The Big Picture
I want you to write an essay that analyzes how a particular poem’s form and content fit together: why does the author shape the text in this way and not some other way? After you’ve done some thinking and pre-writing, you’ll need to come up with a crystal-clear thesis and then support this claim with specific textual evidence and careful reasoning. Along the way, you’ll memorize a poem or a portion of the poem in order to help you internalize its form.
How to Write it
Find an interesting passage (I’ll define passage broadly so that it can be a couple of words or a couple of stanzas—ask me if you have any doubts) in one of the poems we’ve read, maybe a passage that you’ve already written about in one of your reflections. Think about the formal attributes of this section: metaphors, repeated words or images, word play, rhymes, word rhythms, etc. Be sure to use the online Oxford English Dictionary as you start to unpack the passage. How do these formal elements shape or determine the meaning of the passage? The answer to this question will be your working thesis.
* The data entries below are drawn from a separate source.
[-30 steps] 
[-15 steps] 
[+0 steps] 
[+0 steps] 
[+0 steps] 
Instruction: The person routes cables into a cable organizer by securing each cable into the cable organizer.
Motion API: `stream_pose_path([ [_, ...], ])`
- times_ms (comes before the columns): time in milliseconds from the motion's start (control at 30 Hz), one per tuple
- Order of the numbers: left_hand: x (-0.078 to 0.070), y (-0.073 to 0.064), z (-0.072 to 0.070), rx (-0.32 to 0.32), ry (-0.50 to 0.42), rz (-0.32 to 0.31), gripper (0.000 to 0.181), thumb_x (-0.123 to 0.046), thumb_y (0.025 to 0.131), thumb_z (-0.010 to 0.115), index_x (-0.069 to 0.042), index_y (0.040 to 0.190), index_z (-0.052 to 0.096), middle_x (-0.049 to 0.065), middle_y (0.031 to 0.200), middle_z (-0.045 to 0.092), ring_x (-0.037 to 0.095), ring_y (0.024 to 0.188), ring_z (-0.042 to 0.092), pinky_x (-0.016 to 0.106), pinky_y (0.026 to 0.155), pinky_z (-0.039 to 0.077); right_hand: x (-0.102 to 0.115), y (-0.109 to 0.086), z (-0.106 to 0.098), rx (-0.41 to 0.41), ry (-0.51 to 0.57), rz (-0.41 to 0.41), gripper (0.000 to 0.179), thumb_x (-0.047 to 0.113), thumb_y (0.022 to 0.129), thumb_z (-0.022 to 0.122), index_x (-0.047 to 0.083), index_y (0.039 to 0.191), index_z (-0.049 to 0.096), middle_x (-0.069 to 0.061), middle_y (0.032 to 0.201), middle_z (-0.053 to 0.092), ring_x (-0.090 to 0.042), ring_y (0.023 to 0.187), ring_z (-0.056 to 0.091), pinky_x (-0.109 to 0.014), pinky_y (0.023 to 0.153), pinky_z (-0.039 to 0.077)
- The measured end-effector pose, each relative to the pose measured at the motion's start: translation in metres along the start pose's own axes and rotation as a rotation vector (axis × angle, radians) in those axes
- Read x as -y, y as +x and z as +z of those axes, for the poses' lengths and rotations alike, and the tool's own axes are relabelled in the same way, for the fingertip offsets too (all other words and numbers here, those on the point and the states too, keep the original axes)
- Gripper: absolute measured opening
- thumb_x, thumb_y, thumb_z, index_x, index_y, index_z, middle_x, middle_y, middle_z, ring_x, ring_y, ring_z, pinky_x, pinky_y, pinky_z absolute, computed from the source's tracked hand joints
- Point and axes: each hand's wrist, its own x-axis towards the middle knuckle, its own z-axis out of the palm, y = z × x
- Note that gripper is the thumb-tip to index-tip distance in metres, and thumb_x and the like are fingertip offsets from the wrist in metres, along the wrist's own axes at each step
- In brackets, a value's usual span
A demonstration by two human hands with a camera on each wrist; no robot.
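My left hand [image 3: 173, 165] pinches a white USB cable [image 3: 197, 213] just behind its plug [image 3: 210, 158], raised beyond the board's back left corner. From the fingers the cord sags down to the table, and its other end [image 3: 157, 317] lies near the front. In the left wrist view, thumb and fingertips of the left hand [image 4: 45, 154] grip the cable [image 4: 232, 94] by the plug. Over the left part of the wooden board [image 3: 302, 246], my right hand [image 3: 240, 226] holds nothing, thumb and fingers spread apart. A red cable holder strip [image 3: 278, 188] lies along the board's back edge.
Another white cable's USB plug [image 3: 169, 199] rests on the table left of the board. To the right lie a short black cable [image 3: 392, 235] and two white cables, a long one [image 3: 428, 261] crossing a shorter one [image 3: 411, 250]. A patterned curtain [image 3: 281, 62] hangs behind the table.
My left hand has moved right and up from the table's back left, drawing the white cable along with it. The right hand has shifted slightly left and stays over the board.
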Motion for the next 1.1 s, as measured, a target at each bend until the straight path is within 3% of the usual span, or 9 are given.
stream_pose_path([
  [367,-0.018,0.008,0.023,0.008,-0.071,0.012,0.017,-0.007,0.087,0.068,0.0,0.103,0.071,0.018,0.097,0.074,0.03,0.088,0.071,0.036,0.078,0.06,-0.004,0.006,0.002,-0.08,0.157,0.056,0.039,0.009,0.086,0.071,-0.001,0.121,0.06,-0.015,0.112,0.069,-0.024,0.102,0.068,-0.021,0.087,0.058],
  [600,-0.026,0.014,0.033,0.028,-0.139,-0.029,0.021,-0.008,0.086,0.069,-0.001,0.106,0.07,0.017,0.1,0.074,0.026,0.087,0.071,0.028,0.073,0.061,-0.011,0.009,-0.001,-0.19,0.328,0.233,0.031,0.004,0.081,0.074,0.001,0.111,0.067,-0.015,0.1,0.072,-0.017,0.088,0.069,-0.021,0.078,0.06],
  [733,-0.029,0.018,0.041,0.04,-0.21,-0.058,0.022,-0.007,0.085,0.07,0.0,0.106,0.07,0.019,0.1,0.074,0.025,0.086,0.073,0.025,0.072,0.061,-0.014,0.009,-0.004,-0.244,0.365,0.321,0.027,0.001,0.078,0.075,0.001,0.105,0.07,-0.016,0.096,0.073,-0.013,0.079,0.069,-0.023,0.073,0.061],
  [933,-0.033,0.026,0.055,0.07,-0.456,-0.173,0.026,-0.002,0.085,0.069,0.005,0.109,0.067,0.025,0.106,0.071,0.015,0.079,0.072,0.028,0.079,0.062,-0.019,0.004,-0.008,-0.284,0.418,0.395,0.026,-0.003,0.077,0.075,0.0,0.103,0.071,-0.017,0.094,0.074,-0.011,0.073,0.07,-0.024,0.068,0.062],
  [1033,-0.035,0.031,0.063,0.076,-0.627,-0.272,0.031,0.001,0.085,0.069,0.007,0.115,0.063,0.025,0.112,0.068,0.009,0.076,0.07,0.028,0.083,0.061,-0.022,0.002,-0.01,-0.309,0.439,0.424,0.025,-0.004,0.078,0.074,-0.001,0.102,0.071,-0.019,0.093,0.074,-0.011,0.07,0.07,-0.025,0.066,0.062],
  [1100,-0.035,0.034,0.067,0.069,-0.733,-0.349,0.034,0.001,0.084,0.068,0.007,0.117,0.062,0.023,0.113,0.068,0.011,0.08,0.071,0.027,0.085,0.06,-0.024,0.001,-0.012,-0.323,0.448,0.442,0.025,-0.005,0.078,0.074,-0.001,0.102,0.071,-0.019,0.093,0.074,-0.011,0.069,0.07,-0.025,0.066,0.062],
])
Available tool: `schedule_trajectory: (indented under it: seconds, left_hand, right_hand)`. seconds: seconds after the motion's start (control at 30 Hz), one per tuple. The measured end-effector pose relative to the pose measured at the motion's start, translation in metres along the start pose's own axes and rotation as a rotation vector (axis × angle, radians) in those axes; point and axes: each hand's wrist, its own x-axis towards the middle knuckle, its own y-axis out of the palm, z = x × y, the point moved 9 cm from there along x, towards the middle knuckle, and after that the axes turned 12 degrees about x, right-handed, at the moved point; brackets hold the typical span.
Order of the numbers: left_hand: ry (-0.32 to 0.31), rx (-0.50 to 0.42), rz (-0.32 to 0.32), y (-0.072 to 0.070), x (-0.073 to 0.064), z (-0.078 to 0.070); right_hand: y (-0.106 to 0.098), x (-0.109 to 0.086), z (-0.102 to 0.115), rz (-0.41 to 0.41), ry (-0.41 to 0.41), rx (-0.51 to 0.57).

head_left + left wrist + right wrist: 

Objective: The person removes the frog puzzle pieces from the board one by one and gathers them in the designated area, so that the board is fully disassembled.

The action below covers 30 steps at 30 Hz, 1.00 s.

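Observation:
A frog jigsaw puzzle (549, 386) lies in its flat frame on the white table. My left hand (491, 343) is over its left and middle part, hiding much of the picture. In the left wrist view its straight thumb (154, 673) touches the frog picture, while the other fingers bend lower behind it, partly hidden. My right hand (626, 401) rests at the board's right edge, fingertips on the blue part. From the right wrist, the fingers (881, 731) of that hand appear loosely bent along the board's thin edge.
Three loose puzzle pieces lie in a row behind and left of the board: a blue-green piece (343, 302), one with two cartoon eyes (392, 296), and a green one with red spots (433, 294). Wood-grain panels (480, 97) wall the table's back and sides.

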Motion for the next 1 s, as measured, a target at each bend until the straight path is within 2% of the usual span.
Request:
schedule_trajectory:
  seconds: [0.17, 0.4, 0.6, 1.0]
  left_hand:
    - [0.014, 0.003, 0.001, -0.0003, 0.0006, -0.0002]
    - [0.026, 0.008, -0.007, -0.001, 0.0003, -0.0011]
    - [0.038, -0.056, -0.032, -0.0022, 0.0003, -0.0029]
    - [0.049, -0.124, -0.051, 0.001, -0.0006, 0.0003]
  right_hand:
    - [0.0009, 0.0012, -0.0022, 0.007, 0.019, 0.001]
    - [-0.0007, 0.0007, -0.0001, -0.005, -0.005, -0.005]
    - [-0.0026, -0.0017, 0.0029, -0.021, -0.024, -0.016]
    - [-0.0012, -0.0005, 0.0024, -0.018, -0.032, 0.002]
Your essay should have an introduction that provides a context for your claim (what theme in the work as a whole does your essay clarify? What textual problem or apparent confusion does it answer?) At the end of this introduction, you should state your thesis very clearly and accurately. Organize your supporting evidence logically into manageable paragraphs, and begin each supporting paragraph with a topic sentence that a) states the claim of your paragraph, b) transitions from the previous paragraph, and c) connects the paragraph’s claim to your overall thesis. Within each paragraph, organize your supporting evidence and analytical reasoning clearly and use precise language formed into polished sentences (i.e. revise and proofread your essay carefully).
You must also memorize the poem that you write about. If it’s a longer poem, one of Whitman’s, for instance, then you may memorize a relevant section, at least 15 lines in length. If you are not memorizing the whole poem, you must talk with me and we can discuss which section to memorize.
The essay should be between 950 and 1100 words long. You may either find me at the end of class or set up a time to meet in my office and recite your poem to me. You must recite your poem before the essay is due with only one prompt or correction from me. I will not grade your essay until you have quoted your poem to me.
I would very much like to discuss your essay ideas or drafts with you at any stage, so don’t hesitate to set up a time to talk with me.